If the game had 100 levels, the code would explode into deeply nested if blocks, making maintenance risky and cumbersome.

if (第1关通过) {
    // 第2关游戏
    if (第2关通过) {
        // 第3关游戏
        if (第3关通过) {
            // ...
        }
    }
}

Initial Refactor

To avoid repetitive condition checks, we can link each level as a handler in a chain.

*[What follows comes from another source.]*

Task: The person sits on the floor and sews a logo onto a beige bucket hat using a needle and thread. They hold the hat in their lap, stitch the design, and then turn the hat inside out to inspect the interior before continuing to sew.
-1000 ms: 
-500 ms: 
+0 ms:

The client only invokes the first handler:

public abstract class AbstractHandler {
    protected AbstractHandler next;
    public void setNext(AbstractHandler next) { this.next = next; }
    public abstract int handler();
}

public class FirstPassHandler extends AbstractHandler {
    private int play() { return 80; }
    @Override
    public int handler() {
        System.out.println("第一关-->FirstPassHandler");
        int score = play();
        if (score >= 80 && next != null) {
            return next.handler();
        }
        return score;
    }
}

public class SecondPassHandler extends AbstractHandler {
    private int play() { return 90; }
    @Override
    public int handler() {
        System.out.println("第二关-->SecondPassHandler");
        int score = play();
        if (score >= 90 && next != null) {
            return next.handler();
        }
        return score;
    }
}

public class ThirdPassHandler extends AbstractHandler {
    private int play() { return 95; }
    @Override
    public int handler() {
        System.out.println("第三关-->ThirdPassHandler");
        return play();
    }
}

public class HandlerClient {
    public static void main(String[] args) {
        FirstPassHandler first = new FirstPassHandler();
        SecondPassHandler second = new SecondPassHandler();
        ThirdPassHandler third = new ThirdPassHandler();
        first.setNext(second);
        second.setNext(third);
        first.handler();
    }
}

Chain Factory Refactor

We can externalize the chain configuration into an enum and build the chain dynamically via a factory:

public enum GatewayEnum {
    API_HANDLER(new GatewayEntity(1, "api接口限流", "cn.dgut.design.chain_of_responsibility.GateWay.impl.ApiLimitGatewayHandler", null, 2)),
    BLACKLIST_HANDLER(new GatewayEntity(2, "黑名单拦截", "cn.dgut.design.chain_of_responsibility.GateWay.impl.BlacklistGatewayHandler", 1, 3)),
    SESSION_HANDLER(new GatewayEntity(3, "用户会话拦截", "cn.dgut.design.chain_of_responsibility.GateWay.impl.SessionGatewayHandler", 2, null));
    GatewayEntity gatewayEntity;
    GatewayEnum(GatewayEntity gatewayEntity) { this.gatewayEntity = gatewayEntity; }
    public GatewayEntity getGatewayEntity() { return gatewayEntity; }
}

public class GatewayHandlerEnumFactory {
    private static GatewayDao gatewayDao = new GatewayImpl();
    public static GatewayHandler getFirstGatewayHandler() {
        GatewayEntity firstEntity = gatewayDao.getFirstGatewayEntity();
        GatewayHandler firstHandler = newGatewayHandler(firstEntity);
        GatewayEntity curEntity = firstEntity;
        GatewayHandler curHandler = firstHandler;
        Integer nextId;
        while ((nextId = curEntity.getNextHandlerId()) != null) {
            GatewayEntity nextEntity = gatewayDao.getGatewayEntity(nextId);
            GatewayHandler nextHandler = newGatewayHandler(nextEntity);
            curHandler.setNext(nextHandler);
            curHandler = nextHandler;
            curEntity = nextEntity;
        }
        return firstHandler;
    }
    private static GatewayHandler newGatewayHandler(GatewayEntity entity) {
        try {
            Class<?> clazz = Class.forName(entity.getConference());
            return (GatewayHandler) clazz.newInstance();
        } catch (Exception e) { e.printStackTrace(); }
        return null;
    }
}
Factory diagram
Factory diagram

Conclusion

Design patterns are numerous; the Chain of Responsibility is a powerful example that promotes clean, extensible code. Mastering such patterns is essential for building maintainable software architectures.